Produce a verbatim copy of the data below that contains no pictures.

◇ ◇ ◇

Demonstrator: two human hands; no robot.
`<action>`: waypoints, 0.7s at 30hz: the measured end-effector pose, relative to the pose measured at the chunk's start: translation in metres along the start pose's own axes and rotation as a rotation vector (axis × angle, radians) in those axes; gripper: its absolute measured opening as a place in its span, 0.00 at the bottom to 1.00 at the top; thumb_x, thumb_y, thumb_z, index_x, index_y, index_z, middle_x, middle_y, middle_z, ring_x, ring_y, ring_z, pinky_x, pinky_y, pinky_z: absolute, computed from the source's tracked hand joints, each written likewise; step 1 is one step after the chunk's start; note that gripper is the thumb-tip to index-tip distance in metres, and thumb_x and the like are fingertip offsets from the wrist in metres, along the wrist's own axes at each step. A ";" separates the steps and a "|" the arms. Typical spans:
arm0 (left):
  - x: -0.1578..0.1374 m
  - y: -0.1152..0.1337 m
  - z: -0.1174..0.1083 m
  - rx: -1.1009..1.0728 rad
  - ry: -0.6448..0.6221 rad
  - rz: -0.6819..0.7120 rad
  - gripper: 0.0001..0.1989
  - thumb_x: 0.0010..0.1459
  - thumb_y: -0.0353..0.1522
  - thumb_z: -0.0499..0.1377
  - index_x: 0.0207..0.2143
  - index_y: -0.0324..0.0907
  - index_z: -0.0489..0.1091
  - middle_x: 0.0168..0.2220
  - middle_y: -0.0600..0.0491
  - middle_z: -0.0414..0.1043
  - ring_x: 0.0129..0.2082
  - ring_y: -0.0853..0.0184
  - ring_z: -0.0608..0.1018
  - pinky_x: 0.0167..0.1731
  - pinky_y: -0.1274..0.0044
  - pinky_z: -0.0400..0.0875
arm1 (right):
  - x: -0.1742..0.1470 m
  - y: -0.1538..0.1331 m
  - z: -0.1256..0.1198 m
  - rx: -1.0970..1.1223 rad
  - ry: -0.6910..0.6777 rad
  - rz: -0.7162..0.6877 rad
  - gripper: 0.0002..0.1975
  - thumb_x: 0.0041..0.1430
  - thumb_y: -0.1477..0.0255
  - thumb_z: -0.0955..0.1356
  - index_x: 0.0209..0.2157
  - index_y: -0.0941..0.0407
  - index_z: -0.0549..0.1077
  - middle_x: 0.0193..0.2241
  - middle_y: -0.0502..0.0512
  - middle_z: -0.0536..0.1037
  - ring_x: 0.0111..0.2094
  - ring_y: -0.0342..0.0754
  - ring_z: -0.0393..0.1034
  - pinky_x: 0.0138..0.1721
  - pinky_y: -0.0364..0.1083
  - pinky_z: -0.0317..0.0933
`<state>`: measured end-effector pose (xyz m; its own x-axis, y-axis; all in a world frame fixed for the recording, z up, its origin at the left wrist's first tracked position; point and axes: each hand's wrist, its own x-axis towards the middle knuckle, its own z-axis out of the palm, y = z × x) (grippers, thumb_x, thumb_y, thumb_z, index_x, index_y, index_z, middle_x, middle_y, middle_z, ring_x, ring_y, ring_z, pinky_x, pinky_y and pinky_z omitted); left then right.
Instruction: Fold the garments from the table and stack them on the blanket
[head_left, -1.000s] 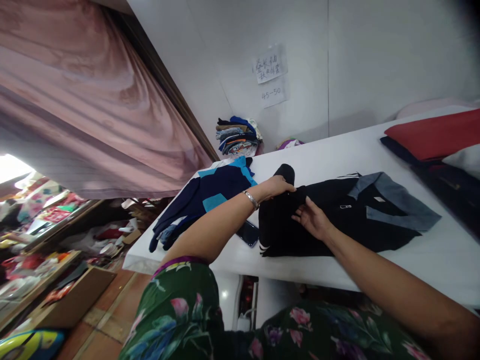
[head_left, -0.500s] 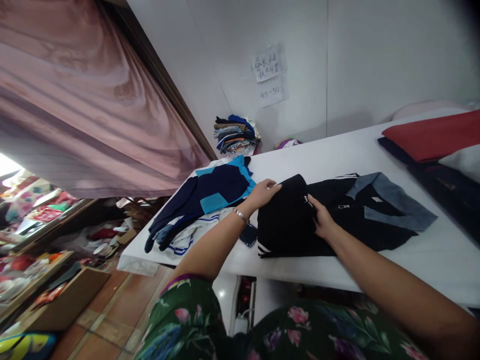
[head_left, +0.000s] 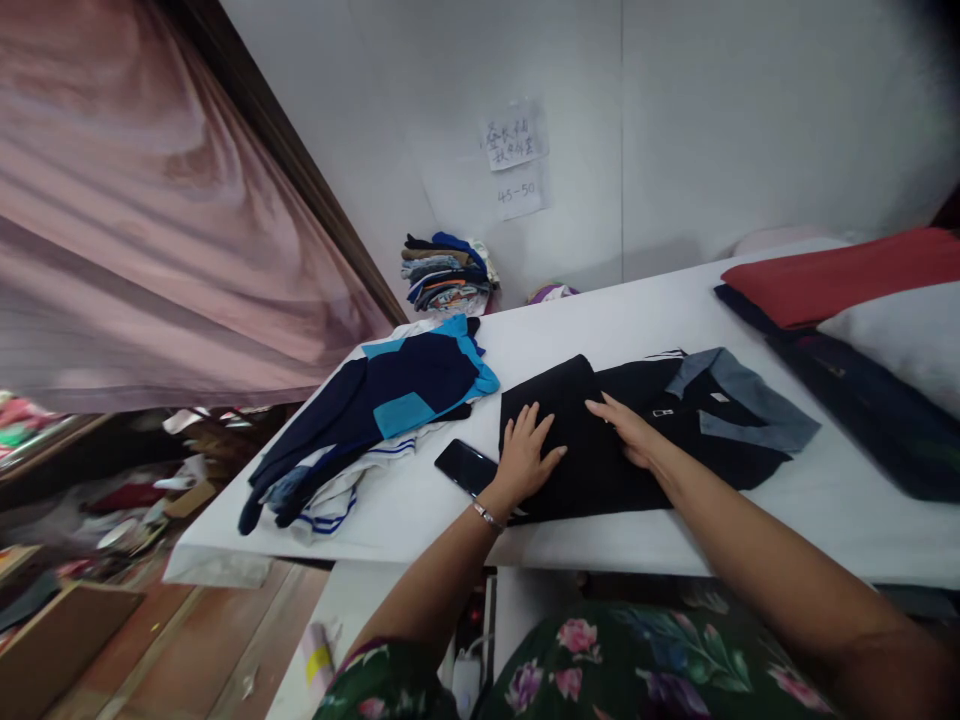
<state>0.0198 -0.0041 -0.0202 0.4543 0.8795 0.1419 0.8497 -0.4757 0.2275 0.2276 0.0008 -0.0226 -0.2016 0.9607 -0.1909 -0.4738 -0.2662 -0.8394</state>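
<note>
A white tabletop (head_left: 615, 325) is backed by a wall (head_left: 675, 130) and flanked by a pink curtain (head_left: 150, 220). On it, a black garment (head_left: 592, 472) is touched by the left hand (head_left: 523, 460), fingers spread, and the right hand (head_left: 628, 432), loosely opened. Leftward, a phone (head_left: 462, 463) and blue top (head_left: 409, 380) are laid.

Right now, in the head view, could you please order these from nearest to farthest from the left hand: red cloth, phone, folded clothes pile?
1. Phone: just left of the left hand.
2. Folded clothes pile: ahead, left, near the wall.
3. Red cloth: farther off, right.
</note>
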 end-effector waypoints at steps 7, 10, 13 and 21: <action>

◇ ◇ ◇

▶ [REPLY]
Demonstrator: two human hands; no robot.
`<action>`: waypoints, 0.7s at 30hz: the measured end-effector pose, relative to the pose measured at the chunk's start: translation in metres along the start pose's own axes and rotation as a rotation vector (axis × angle, radians) in those axes; gripper: its absolute measured opening as a place in its span, 0.00 at the bottom to 1.00 at the top; thumb_x, thumb_y, thumb_z, index_x, index_y, index_z, middle_x, middle_y, middle_z, ring_x, ring_y, ring_z, pinky_x, pinky_y, pinky_z: absolute, computed from the source's tracked hand joints, each written likewise; step 1 is one step after the chunk's start; note that gripper is the thumb-tip to index-tip distance in metres, and thumb_x and the like are fingertip offsets from the wrist in metres, along the wrist's own axes at each step. A ";" separates the steps and a "|" the arms. Typical spans:
arm0 (left):
  - x: -0.1578..0.1374 m
  - y: -0.1152..0.1337 m
  - z: -0.1174..0.1083 m
  - rx: -1.1009..1.0728 rad
  - ry: -0.6448..0.6221 rad
  - rz: -0.6819..0.7120 rad
  - gripper: 0.0001..0.1989
  - thumb_x: 0.0010..0.1459
  - thumb_y: -0.0353..0.1522
  - thumb_z: -0.0499..0.1377
  - index_x: 0.0207..0.2143
  - index_y: -0.0324..0.0907
  - index_z: -0.0489..0.1091
  - middle_x: 0.0168..0.2220
  - middle_y: -0.0600..0.0491
  - middle_z: -0.0414..0.1043
  - ring_x: 0.0129..0.2082
  - ring_y: -0.0853..0.0184
  - ring_z: -0.0608..0.1018
  - pinky_x: 0.0167..0.1731
  - pinky_y: -0.1274..0.0044
  - pinky_z: -0.0400..0.0875
arm1 (right):
  - x: -0.1742..0.1470 m
  - y: -0.1538..0.1331 m
  - z: -0.1256..0.1198 m
  - rx: -1.0970..1.1223 rad
  - ry: -0.6910..0.6777 rad
  - rz: -0.7162..0.6877 rad
  - gripper: 0.0002..0.1975
  - thumb_x: 0.0041..0.1430
  - thumb_y: -0.1477..0.0255
  - thumb_z: -0.0955..0.1356
  - index_x: 0.0209..0.2157
  - index_y: -0.0941..0.0407
  - index_z: -0.0549..0.1077
  - middle_x: 0.0193..0.2241
  - middle_y: -0.0502..0.0512
  - middle_z: -0.0536..0.1037
  - ring_x: 0.0111..0.2094
  - ring_y: -0.0342..0.0754
  - ring_z: -0.0393..0.1034
  - pinky_x: 0.0138..0.1721
  - pinky_y: -0.0364..0.1083
  - pinky_z: -0.0317..0.0933
`<state>`: measured end-effector pose (xyz m; its own x-axis, y-axis; all in a world frame fixed for the recording, z up, its origin at the left wrist's first tracked position; point and axes: each hand's wrist, its own x-axis towards the middle knuckle, its own z-axis out of the palm, y = z × x) (grippers, thumb_x, thumb_y, thumb_z, index_x, index_y, index_z, middle_x, middle_y, middle_z, ring_x, ring_y, ring_z, pinky_x, pinky_y and pinky_z omitted); left then right.
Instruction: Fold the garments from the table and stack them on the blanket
[head_left, -1.000s] 
[head_left, -0.500s] 
[head_left, +0.000s] 
<state>0.0198 -0.0041 -0.0202 0.4543 0.8795 0.1419 0.8497 -0.4757 0.2275 0.2276 0.0008 -0.0226 -0.2016 0.9607 -0.1909 -0.4738 -0.2662 -0.8394</state>
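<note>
A white tabletop (head_left: 615, 325) is backed by a wall (head_left: 675, 130) and flanked by a pink curtain (head_left: 150, 220). On it, a black garment (head_left: 592, 472) is touched by the left hand (head_left: 523, 460), fingers spread, and the right hand (head_left: 628, 432), loosely opened. Leftward, a phone (head_left: 462, 463) and blue top (head_left: 409, 380) are laid.

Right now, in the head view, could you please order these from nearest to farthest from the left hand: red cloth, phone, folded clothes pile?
1. Phone: just left of the left hand.
2. Folded clothes pile: ahead, left, near the wall.
3. Red cloth: farther off, right.
</note>
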 end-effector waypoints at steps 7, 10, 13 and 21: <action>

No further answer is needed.